- Opening Delimiter -

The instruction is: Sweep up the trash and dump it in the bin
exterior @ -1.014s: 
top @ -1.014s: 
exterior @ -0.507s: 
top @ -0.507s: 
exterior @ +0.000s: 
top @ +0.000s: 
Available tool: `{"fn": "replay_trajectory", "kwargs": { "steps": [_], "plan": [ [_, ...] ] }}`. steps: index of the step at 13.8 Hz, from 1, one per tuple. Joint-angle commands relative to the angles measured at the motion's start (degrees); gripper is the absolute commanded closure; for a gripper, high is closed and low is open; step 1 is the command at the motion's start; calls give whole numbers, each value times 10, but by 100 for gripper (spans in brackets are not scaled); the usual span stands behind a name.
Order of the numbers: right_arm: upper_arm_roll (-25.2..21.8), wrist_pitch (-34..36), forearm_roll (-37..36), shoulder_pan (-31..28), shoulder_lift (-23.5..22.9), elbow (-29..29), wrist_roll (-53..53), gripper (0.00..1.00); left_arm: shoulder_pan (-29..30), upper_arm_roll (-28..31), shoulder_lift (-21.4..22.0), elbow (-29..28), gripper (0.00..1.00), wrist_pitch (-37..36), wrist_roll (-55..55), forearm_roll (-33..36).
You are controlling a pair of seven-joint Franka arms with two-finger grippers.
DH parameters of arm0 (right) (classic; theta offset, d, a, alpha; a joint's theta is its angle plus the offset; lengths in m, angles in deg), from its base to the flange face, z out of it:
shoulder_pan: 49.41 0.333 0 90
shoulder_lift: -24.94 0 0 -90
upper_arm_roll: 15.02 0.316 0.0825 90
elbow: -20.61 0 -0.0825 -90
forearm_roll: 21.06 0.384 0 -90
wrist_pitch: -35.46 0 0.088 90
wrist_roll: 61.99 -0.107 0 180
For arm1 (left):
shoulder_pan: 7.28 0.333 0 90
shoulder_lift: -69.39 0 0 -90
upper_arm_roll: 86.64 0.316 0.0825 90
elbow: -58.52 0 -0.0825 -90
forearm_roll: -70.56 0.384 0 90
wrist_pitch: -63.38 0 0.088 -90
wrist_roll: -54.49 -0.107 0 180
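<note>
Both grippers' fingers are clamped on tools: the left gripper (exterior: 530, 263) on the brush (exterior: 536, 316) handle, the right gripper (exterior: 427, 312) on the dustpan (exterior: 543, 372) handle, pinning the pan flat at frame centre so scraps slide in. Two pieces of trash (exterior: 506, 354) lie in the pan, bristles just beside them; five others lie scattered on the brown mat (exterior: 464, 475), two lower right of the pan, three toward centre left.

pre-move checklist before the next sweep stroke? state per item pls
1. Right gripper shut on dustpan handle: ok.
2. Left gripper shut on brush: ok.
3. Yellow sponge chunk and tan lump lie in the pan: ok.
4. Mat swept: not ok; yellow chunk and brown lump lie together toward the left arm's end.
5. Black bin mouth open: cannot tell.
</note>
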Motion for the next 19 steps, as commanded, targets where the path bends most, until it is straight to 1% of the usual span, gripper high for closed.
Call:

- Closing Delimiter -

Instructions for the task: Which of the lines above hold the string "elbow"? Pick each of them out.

Solution to this task:
Order of the numbers: right_arm: upper_arm_roll (-25.2..21.8), wrist_pitch (-34..36), forearm_roll (-37..36), shoulder_pan (-31..28), shoulder_lift (-23.5..22.9), elbow (-29..29), wrist_roll (-53..53), gripper (0.00..1.00); left_arm: shoulder_pan (-29..30), upper_arm_roll (-28..31), shoulder_lift (-21.4..22.0), elbow (-29..28), gripper (0.00..1.00), wrist_pitch (-37..36), wrist_roll (-55..55), forearm_roll (-33..36).
elbow: -20.61 0 -0.0825 -90
elbow: -58.52 0 -0.0825 -90

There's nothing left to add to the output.